“Sing and rejoice, I am coming to dwell among you, says the Lord!”
As I ponder those words of assurance, I think about what I can do differently to make my dwelling place more hospitable to the Lord. My home is filled with material artifacts that reveal to others that I am a person of faith. I have a collection of all those old framed parlor prints of Christ that people hung in their homes 50 and 100 years ago. You have all seen them. There is the one of Jesus as the shepherd, holding a lamb in one arm and a staff in the other. My favorite is the one of Jesus praying in dark Gethsemane, a copy of which always hung in our family living room. My grandparents had one of the boy Jesus in the temple and a print of the famous Last Supper painting. I also have the one you see often in church rectories or even above altars in some northern European ethnic group Protestant churches, the portrait of the Anglo featured gentle and serene Jesus. While I have all of my prints hanging in my bedroom, I rarely see them in anyone’s homes anymore. This seems to have gone out of style. There is also a Bible on the bed stand and a small wooden cross hanging by the door. And I confess I also have angel artifacts everywhere in the garden and a pergola framed by old Gothic church windows. About the only thing I don’t have is a Madonna statue shrine in an old cast iron bathtub standing on end in the center of a flower bed. If you are from the Midwest, you will remember them.
But does the presence of this “stuff” that I find beautiful and comforting in my home mean that the Lord dwells with me? I don’t think so. I think it means that I believe in a God that dwells with me, but I am not so sure that it means others feel the presence of God when they are in my home. Evidence of that presence would be going another step further. I was told by Fr. Larry Gillick, one of the Jesuits here at Creighton, that when we truly recognize God in our lives, we will not only be thankful, but we will be grateful. So I have been thinking about how can my home demonstrate gratitude for God’s presence, and not just be a statement of my faith. How can people see that I am grateful for God’s presence in my home? Creating a small space where I can pray has been my response to that question. For me, that space is my dining room, a room that seldom gets cluttered. It is the prettiest room in my house. In fact, many of the other rooms in the house are under renovation and it really is quite a disaster in many ways. But the dining room is sacred to me. It has lovely antique walnut furniture, an old rug with roses on it, lace curtains, and lots of plants. On top of the buffet are scented candles and vases for flowers. There is stained glass in one of the windows. It is clear to anyone who enters there that I pray before meals. This is one way I show my gratitude. It is an old habit. But sometimes people see the habit of giving thanks for meals as just evidence of faith and nothing more.

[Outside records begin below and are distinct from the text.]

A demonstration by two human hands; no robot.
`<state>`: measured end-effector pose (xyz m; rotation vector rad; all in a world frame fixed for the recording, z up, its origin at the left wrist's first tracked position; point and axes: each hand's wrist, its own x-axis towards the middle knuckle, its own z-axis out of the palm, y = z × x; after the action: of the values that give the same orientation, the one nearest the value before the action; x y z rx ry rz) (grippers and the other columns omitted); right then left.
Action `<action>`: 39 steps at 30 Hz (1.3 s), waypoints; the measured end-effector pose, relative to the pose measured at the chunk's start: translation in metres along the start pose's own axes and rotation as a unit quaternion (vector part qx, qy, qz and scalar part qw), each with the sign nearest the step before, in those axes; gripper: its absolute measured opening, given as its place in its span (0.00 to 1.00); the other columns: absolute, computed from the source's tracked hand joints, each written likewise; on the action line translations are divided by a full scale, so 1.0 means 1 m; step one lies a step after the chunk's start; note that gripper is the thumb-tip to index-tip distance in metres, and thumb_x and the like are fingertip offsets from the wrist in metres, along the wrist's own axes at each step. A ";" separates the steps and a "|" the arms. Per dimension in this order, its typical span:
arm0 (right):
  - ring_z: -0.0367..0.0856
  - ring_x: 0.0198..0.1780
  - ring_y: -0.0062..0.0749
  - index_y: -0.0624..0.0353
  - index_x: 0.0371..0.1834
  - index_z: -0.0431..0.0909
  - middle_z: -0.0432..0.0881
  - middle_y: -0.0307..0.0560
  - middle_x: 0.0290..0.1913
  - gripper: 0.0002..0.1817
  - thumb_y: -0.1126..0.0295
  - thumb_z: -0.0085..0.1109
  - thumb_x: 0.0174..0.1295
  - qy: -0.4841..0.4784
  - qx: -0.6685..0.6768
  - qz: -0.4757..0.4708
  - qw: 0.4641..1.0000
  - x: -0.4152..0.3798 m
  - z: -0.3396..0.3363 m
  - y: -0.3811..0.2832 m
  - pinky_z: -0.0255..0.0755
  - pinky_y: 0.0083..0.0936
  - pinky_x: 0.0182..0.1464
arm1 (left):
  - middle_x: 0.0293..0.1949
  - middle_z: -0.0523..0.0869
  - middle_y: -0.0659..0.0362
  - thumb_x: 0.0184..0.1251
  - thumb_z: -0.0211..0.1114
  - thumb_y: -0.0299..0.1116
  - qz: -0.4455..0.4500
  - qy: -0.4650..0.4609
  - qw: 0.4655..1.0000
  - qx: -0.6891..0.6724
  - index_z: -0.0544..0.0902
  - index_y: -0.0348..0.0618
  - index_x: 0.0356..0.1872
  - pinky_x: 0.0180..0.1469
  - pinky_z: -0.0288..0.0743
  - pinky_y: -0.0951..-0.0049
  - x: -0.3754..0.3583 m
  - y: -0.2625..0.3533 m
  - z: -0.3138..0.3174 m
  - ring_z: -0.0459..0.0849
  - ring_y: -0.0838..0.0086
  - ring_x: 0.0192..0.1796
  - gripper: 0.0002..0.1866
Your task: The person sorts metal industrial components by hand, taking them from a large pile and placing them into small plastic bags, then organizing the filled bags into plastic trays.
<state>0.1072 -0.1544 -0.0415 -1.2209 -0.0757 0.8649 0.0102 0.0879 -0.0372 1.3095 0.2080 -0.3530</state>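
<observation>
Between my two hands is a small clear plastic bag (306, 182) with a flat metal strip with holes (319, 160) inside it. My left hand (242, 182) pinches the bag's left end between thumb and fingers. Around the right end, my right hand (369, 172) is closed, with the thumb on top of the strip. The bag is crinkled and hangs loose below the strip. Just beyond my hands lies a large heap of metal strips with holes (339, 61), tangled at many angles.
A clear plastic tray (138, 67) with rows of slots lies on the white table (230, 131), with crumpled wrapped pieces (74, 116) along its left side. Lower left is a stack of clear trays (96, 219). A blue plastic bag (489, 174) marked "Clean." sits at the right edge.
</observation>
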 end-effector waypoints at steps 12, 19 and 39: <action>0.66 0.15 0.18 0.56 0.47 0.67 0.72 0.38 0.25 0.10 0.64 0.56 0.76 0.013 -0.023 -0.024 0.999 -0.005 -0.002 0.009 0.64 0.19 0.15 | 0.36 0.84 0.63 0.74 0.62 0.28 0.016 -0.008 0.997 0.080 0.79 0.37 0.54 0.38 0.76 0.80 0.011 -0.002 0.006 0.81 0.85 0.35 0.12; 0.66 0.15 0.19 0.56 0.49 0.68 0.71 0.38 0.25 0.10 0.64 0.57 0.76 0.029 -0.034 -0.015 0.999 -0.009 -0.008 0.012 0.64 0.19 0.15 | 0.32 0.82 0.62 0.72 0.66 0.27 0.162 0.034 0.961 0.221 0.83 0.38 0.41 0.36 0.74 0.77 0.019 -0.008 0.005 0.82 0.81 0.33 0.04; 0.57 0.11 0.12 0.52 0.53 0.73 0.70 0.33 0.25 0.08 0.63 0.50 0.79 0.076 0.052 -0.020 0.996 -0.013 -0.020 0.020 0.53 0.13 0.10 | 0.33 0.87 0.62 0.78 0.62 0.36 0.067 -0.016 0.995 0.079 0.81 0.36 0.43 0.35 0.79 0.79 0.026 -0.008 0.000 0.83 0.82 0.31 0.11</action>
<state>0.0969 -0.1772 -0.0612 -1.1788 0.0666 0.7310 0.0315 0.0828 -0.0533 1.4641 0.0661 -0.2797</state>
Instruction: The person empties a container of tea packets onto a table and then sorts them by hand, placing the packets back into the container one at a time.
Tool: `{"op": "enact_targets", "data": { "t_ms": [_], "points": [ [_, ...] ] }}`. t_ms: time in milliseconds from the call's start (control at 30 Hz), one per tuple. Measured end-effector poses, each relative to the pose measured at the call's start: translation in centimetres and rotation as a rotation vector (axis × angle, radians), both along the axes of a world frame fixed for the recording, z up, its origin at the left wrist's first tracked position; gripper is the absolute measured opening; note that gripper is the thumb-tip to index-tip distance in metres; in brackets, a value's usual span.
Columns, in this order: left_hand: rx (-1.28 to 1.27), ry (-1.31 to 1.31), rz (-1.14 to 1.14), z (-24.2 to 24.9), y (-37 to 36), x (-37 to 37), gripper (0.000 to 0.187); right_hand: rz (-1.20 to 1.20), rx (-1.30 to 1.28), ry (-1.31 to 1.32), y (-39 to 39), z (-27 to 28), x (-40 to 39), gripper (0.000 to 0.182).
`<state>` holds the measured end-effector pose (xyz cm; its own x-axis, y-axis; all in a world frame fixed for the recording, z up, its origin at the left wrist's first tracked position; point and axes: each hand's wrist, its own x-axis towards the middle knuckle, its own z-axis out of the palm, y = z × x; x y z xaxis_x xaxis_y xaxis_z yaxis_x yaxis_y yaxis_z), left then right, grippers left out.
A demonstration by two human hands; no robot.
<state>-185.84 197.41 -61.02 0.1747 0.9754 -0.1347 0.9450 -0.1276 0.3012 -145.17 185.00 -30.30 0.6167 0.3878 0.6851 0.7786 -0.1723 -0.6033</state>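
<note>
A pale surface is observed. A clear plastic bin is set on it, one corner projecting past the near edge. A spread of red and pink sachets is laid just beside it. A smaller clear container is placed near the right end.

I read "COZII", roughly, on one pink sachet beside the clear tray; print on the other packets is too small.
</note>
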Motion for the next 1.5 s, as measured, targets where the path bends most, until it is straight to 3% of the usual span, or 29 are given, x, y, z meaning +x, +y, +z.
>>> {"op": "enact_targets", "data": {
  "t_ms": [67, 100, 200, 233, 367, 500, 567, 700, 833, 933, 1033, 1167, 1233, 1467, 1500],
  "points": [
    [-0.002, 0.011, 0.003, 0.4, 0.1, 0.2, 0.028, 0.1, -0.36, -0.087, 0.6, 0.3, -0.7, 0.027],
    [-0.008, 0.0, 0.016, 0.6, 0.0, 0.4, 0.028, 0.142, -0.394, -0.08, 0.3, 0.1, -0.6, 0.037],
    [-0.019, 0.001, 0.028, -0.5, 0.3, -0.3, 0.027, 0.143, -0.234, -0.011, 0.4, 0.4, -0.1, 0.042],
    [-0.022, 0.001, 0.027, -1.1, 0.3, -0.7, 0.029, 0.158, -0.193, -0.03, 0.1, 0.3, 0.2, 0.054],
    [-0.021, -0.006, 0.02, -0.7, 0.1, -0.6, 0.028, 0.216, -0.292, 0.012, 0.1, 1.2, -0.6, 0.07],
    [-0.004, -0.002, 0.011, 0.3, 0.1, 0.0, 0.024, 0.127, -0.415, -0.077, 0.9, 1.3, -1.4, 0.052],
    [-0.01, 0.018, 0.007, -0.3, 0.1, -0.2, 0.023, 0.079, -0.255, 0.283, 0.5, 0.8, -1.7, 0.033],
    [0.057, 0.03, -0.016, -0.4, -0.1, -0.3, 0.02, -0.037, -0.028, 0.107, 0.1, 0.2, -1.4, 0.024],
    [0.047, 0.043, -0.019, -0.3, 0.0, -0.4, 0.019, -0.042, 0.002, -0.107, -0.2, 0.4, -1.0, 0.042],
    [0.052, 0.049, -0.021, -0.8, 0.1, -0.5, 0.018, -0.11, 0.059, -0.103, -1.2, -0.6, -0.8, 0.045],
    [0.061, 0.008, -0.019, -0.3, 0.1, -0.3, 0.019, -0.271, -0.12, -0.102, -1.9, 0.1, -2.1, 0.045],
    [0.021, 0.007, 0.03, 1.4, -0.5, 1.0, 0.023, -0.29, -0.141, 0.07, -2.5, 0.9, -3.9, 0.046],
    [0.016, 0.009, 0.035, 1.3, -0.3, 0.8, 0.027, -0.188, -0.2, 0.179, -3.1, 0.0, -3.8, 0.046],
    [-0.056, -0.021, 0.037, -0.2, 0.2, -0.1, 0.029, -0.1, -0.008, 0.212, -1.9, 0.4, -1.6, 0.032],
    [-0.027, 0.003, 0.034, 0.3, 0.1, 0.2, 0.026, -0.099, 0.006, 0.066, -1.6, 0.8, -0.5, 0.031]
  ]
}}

That is why I am really thinking about what Fr. Gillick means when he says gratitude is not enough. There is another step. It is generosity. If the Lord dwells with me, I have many blessings, and if I have many blessings, I need to share them. A faithful person is not just thankful and grateful, a faithful person is generous. If the Lord dwells in my home, especially in my dining room, it seems more and more to me that the Lord would expect guests there. So I am thinking that my dining room could be more than a place where I can pray, but also a place where people can come to experience the Lord’s blessings, where they can be happy and where they can be consoled in their sorrows. So I need to be more purposeful in my hospitality to my home. In addition to inviting friends to share good company and a good meal, I need to be more intentional about inviting people to share the happiness and healing experiences of the Lord in their midst. And I need to do that more often, more generously!
So today I pray that we can all see our dwellings as something more than just a place where we pay the bills and conduct the business of life, such as eating and resting, but the place where the Lord dwells with us. May we all know that the Lord dwells among us when we return to our homes today.
I pray that we can all see our homes, regardless of their material conditions, as places where we can host generous celebrations of the Lord in our midst as a way of sharing blessings with others.